### Exercise details
Every record needs to be set down again without a single difference.
━━━ Input ━━━
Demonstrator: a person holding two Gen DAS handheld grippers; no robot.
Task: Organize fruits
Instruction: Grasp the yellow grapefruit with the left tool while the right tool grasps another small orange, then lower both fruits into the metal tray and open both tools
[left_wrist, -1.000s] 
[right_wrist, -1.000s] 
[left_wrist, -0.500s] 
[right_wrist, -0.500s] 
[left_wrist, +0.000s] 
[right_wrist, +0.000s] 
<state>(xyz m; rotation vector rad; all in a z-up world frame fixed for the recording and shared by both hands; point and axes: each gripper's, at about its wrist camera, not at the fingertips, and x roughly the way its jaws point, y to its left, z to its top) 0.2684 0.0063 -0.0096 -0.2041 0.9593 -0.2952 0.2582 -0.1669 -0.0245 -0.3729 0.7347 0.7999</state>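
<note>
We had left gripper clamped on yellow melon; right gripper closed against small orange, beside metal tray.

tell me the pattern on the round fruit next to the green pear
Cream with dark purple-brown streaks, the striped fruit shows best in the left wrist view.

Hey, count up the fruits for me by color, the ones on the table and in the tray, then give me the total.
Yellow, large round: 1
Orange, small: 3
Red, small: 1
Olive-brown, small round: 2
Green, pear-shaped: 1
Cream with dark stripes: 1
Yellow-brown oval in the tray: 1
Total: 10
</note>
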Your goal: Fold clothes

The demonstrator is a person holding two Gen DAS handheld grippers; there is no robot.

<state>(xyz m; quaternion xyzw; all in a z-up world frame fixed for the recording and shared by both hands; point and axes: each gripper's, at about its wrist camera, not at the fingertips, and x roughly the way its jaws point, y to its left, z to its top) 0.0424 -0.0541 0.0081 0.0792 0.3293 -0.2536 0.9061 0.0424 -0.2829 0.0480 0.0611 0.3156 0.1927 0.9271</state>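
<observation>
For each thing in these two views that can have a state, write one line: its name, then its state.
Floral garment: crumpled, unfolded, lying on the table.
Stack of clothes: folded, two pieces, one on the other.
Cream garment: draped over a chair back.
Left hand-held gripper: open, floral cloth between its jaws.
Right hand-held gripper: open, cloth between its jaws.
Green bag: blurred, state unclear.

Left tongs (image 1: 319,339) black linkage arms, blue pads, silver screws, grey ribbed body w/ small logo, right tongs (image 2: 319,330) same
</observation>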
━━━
### Completed exercise
Demonstrator: a person holding two Gen DAS handheld grippers; no robot.
Task: Organize fruits
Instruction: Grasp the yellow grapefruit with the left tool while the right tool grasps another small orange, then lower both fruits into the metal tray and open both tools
[left_wrist, -1.000s] 
[right_wrist, -1.000s] 
[left_wrist, -0.500s] 
[right_wrist, -0.500s] 
[left_wrist, +0.000s] 
[right_wrist, +0.000s] 
<state>(xyz m; rotation vector rad; all in a z-up world frame fixed for the recording and shared by both hands; point and axes: each gripper's, at about its wrist camera, not at the fingertips, and x roughly the way its jaws point, y to its left, z to its top) 0.2684 0.0063 -0.0096 -0.2041 0.9593 -0.2952 0.2582 -0.1669 -0.0245 -0.3729 0.7347 0.7999</state>
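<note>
We had left gripper clamped on yellow melon; right gripper closed against small orange, beside metal tray.

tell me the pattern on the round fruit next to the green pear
Cream with dark purple-brown streaks, the striped fruit shows best in the left wrist view.

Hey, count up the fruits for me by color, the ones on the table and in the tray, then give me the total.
Yellow, large round: 1
Orange, small: 3
Red, small: 1
Olive-brown, small round: 2
Green, pear-shaped: 1
Cream with dark stripes: 1
Yellow-brown oval in the tray: 1
Total: 10
</note>
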Your goal: Fold clothes

The demonstrator is a person holding two Gen DAS handheld grippers; there is no robot.

<state>(xyz m; quaternion xyzw; all in a z-up world frame fixed for the recording and shared by both hands; point and axes: each gripper's, at about its wrist camera, not at the fingertips, and x roughly the way its jaws point, y to its left, z to its top) 0.0424 -0.0541 0.0081 0.0792 0.3293 -0.2536 0.9061 0.0424 -0.2829 0.0480 0.0611 0.3156 0.1927 0.9271</state>
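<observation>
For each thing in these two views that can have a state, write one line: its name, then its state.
Floral garment: crumpled, unfolded, lying on the table.
Stack of clothes: folded, two pieces, one on the other.
Cream garment: draped over a chair back.
Left hand-held gripper: open, floral cloth between its jaws.
Right hand-held gripper: open, cloth between its jaws.
Green bag: blurred, state unclear.

Left tongs (image 1: 319,339) black linkage arms, blue pads, silver screws, grey ribbed body w/ small logo, right tongs (image 2: 319,330) same
</observation>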

Nothing remains to be written for this exercise.